July 7, 2020How to

Kubernetes observability tutorial: Metrics collection and analysis

This post is the second in our Kubernetes observability tutorial series, where we explore how you can monitor all aspects of your applications running in Kubernetes, including:

Ingesting and analysing logs
Collecting performance and health metrics
Monitoring application performance with Elastic APM

We’ll cover using Elastic Observability to ingest and analyze container metrics in Kibana using the Metrics app and out-of-the-box dashboards.

Collecting metrics from Kubernetes

Similar to the moving target of Kubernetes logs, collecting metrics from Kubernetes can pose a challenge for a few reasons:

Kubernetes runs components on different hosts that need to be monitored by collecting metrics like CPU, memory, disk utilisation, and disk and network I/O.
The Kubernetes containers, which are sort of mini-VMs, also produce their own set of metrics
While both application servers and databases can run as Kubernetes pods, each technology has its own way to report the relevant metrics.

Organisations often use a number of technologies to handle metrics collection on Kubernetes which further complicate the task of monitoring their Kubernetes deployments. Here’s where Elastic Observability changes the narrative by combining your logs, metrics, and APM data for unified visibility and analysis using one tool.

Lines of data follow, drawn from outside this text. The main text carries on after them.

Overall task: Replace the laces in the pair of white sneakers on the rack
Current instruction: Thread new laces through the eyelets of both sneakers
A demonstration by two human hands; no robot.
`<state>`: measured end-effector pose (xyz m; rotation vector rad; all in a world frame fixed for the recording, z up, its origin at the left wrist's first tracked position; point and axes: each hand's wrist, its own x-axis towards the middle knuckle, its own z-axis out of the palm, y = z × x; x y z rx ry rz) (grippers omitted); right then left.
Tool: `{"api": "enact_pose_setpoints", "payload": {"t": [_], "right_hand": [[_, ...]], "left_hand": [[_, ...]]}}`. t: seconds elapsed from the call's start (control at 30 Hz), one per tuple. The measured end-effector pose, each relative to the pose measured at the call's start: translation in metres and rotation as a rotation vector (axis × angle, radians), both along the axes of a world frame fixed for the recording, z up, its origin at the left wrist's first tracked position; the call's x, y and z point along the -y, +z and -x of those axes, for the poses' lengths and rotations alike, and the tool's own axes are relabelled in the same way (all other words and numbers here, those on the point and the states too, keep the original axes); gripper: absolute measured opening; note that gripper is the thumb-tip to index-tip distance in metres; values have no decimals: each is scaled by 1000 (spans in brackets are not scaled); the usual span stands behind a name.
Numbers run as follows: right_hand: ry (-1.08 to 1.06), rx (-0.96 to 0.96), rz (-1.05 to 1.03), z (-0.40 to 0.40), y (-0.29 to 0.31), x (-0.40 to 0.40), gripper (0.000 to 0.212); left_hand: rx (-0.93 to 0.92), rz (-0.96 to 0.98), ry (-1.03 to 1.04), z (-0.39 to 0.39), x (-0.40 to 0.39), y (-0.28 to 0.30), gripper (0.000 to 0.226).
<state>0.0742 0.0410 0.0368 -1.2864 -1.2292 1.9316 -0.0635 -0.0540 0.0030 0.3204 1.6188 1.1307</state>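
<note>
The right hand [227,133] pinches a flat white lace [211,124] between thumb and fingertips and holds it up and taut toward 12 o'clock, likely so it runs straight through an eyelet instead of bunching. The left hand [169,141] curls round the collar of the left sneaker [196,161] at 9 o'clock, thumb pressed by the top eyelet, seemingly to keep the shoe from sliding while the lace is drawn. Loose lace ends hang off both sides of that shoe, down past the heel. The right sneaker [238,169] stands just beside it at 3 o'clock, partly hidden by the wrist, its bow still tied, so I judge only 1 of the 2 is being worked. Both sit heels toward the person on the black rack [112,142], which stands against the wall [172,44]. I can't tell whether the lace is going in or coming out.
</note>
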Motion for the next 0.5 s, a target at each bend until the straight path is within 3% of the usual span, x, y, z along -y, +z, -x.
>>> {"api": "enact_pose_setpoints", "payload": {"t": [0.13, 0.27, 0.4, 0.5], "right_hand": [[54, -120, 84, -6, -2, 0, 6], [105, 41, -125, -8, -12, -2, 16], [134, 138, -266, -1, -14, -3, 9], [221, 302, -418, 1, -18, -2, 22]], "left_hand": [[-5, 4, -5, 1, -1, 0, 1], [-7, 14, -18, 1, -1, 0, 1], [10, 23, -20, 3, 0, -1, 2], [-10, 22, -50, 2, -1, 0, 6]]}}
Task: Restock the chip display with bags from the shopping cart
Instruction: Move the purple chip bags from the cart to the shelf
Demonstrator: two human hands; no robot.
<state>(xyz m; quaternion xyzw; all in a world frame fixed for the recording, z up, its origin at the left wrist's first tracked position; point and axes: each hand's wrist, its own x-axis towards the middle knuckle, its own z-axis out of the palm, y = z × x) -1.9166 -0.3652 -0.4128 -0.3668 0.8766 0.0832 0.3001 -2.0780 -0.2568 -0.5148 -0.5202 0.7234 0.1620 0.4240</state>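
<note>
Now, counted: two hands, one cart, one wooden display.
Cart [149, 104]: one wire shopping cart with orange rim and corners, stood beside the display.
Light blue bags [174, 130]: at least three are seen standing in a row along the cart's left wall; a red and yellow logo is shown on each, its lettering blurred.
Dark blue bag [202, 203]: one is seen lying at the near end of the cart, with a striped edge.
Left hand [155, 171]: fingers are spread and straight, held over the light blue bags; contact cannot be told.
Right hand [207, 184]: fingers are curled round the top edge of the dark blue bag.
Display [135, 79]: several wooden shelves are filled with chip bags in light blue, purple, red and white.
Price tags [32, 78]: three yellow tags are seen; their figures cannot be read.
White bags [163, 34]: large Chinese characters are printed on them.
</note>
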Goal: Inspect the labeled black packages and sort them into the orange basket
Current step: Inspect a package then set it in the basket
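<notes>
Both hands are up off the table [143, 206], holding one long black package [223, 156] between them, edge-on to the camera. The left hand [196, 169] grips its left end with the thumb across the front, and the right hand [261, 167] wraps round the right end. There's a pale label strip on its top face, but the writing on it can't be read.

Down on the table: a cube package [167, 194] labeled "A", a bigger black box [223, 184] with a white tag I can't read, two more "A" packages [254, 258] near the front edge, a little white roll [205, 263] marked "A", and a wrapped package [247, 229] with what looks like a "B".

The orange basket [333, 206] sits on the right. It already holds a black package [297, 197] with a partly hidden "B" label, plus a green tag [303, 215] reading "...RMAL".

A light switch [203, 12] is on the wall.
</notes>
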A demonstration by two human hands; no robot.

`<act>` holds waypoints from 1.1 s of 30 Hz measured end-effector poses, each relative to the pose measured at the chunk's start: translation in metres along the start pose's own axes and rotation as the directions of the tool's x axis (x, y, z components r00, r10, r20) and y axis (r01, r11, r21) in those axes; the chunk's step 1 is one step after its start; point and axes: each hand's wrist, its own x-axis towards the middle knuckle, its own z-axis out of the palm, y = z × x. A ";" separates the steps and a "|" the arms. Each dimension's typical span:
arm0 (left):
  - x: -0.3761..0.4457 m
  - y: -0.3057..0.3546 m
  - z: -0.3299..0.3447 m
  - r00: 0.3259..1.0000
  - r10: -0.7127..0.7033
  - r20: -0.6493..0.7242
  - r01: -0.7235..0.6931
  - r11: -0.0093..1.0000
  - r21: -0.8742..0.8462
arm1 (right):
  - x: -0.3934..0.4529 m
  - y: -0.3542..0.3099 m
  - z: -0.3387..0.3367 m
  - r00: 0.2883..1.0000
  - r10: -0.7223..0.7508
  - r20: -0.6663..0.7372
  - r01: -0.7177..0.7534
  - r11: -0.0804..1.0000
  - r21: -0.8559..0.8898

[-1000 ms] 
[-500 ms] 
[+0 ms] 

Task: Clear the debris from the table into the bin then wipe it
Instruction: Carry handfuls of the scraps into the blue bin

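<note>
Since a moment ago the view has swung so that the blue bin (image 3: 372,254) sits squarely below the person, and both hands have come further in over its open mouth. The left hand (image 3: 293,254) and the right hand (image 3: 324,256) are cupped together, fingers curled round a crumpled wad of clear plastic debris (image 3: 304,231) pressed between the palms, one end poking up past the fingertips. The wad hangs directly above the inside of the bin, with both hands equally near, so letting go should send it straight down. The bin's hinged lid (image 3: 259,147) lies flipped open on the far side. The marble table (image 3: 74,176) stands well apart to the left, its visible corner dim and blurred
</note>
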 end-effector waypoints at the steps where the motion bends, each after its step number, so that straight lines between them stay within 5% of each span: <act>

K8s metrics collection with Metricbeat

Similar to Filebeat, Metricbeat is the only component we are going to use to collect various metrics from pods running in our Kubernetes cluster, as well as Kubernetes' own cluster metrics. Metricbeat modules provide a quick and easy way to pick up metrics from various sources and shipp them to Elasticsearch as ECS-compatible events, ready to be correlated with logs, uptime and APM data. Metricbeat is simultaneously deployed on Kubernetes in two ways:

A single pod to collect Kubernetes metrics. This pod uses kube-state-metrics to collect cluster-level metrics.
A DaemonSet that deploys Metricbeat as a single instance per Kubernetes host to collect metrics from pods deployed on that host. Metricbeat interacts with kubelet APIs to get the components running on that host and uses different methods, such as auto-detection, to further interrogate the components to collect technology-specific metrics.

Before you get started: The following tutorial relies on having a Kubernetes environment setup. We’ve created a supplementary blog that walks you through the process of setting up a single-node Minikube environment with a demo application to run the rest of the activities.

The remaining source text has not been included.